L’ippica si salva in corner

Possibile puntare fino a undici corse al giorno

L’ippica si salva (?) in calcio d'angolo con l'aumento delle corse sulle quali si potrà scommettere al totalizzatore nei corner: vincente, piazzato in ordine, trio e quando possibile quartè e quintè. Per l'Unire, in difficoltà economiche, un bel passo in avanti. È attesa a ore la firma del ministero delle politiche agricole sul provvedimento di Aams per dare il via a questo cambiamento. Si passerà, probabilmente alla fine di questa settimana o all'inizio della prossima, da 2 a 10/11 corse su 3 campi diversi, di cui uno al completo. Bocciata, almeno per il momento, l'ipotesi di mettere in palinsesto 2 campi al completo e quindi mettere a disposizione degli appassionati una ventina di corse al giorno. A Palazzo Mastai è prevalsa la cautela. A giorni sarà quindi possibile effettuare nel pomeriggio una scommessa ogni mezz'ora invece che due a distanza di 4/5 ore l'una dall'altra. I titolari dei corner si augurano un incremento del movimento, finora alquanto risicato, e il passaggio a impresa vera e propria. Il cambiamento potrebbe giovare anche ai negozi dove, ad esempio, sarà possibile effettuare l'accoppiata in disordine che non può essere accettata nei corner. Dovrebbe aumentare il gradimento degli scommettitori verso il prodotto legato all'ippica nazionale con evidenti benefici anche per i ricevitori.
In settimana sono stati resi noti i dati relativi al bilancio d'esercizio 2007 di Snai. Il bilancio consolidato ha presentato un utile netto di 5,8 milioni (in controtendenza rispetto alla perdita di 1,9 milioni dell'esercizio precedente) e ricavi per 498 milioni, in aumento del 123% rispetto ai 223 milioni dell'anno precedente. In crescita l'Ebitda, pari a 81,1 milioni nei confronti dei 60,7 del 2006. Positivo anche l'Ebit, che nel 2007 è risultato di 41,8 milioni di euro con un aumento del 43,6% rispetto ai 29,1 milioni di euro dell'esercizio 2006. Su proposta del Consiglio di Amministrazione, l'assemblea degli azionisti ha deciso di destinare a riserva l'utile pari a 5,8 milioni di euro.

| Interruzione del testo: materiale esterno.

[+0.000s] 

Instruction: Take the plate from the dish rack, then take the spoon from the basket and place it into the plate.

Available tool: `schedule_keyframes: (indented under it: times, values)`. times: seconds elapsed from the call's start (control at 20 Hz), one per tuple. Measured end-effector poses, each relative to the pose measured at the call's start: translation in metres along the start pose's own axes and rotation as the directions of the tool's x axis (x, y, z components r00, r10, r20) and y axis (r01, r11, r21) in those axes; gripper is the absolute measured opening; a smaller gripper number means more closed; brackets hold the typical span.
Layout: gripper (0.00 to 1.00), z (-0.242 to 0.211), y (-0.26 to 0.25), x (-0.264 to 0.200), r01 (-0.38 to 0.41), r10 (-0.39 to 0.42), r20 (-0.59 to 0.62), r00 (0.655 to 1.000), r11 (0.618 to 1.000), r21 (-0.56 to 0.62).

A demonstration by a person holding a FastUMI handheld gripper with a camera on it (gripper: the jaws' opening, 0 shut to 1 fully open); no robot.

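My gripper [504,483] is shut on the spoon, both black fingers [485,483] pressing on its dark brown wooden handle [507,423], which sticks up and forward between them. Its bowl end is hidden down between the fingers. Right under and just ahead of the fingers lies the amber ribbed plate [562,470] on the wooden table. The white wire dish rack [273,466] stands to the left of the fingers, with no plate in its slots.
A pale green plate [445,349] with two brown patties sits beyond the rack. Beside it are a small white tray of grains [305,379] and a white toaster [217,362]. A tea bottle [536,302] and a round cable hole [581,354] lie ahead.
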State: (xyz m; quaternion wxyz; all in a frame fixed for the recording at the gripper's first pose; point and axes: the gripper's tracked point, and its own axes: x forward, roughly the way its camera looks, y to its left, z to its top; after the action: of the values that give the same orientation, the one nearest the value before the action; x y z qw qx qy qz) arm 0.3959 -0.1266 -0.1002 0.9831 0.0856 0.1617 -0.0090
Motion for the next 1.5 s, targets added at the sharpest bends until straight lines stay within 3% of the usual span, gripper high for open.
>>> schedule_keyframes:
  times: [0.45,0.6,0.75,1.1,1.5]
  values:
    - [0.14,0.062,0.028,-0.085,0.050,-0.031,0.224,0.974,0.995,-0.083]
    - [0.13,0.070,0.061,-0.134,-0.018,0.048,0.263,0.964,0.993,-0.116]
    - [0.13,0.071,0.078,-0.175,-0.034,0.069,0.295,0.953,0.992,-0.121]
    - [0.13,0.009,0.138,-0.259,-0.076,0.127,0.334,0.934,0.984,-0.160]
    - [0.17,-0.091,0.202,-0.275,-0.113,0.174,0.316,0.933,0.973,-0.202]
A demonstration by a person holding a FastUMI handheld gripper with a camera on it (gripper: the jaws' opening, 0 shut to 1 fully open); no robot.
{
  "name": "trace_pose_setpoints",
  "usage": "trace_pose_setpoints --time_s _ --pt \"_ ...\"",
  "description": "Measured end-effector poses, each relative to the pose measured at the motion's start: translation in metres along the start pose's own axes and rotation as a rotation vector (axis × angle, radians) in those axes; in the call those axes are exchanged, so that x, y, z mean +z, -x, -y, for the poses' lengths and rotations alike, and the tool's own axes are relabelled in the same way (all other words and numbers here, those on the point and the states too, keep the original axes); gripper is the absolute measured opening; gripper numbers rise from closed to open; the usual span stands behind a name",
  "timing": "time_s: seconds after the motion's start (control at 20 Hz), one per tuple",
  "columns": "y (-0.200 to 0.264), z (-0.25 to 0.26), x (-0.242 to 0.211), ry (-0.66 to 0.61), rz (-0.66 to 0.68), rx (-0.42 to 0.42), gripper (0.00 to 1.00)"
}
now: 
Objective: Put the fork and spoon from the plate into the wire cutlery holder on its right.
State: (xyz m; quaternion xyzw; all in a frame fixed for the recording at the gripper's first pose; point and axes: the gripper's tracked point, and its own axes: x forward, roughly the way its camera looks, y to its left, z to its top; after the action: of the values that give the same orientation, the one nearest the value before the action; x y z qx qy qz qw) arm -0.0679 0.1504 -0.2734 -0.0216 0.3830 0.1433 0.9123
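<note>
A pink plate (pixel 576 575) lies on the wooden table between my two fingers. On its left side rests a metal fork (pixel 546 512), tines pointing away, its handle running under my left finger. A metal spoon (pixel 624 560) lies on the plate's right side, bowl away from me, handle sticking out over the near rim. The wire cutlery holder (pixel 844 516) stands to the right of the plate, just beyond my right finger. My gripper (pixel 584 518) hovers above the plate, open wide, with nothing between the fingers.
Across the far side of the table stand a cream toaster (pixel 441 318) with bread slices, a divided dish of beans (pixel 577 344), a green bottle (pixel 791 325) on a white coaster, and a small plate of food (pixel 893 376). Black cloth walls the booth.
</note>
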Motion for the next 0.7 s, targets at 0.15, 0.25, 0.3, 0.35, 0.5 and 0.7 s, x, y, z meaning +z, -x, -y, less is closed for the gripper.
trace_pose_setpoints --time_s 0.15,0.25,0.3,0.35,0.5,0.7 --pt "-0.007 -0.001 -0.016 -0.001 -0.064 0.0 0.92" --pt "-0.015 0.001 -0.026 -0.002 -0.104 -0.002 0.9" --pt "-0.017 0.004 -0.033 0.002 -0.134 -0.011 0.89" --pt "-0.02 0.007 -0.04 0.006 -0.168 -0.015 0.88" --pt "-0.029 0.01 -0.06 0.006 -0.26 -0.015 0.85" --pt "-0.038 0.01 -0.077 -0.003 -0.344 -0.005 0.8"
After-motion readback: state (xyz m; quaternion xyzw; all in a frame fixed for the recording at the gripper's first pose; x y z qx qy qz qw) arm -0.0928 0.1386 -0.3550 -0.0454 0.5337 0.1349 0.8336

Il risultato d'esercizio sarebbe stato migliore se non fosse stato penalizzato dai costi non ricorrenti per complessivi 8,8 milioni di euro, riconducibili in parte anche alla gara del Superenalotto. I dati della trimestrale al 31 marzo scorso confermano questa tendenza con ricavi pari a 143,4 milioni, Ebitda a 24,8 milioni e utile ante imposte a 4,2 milioni. L'utile netto, pari a 1,9 milioni, è in decremento rispetto a quello del corrispondente periodo del 2007 perché sopporta il maggior peso degli oneri finanziari e delle imposte sul reddito. «Sono i numeri che ci aspettavamo dopo gli importanti investimenti effettuati nel 2007 che rafforzano la posizione di Snai da qui al 2016», il commento di Maurizio Ughi, riconfermato presidente e ad di Snai SpA.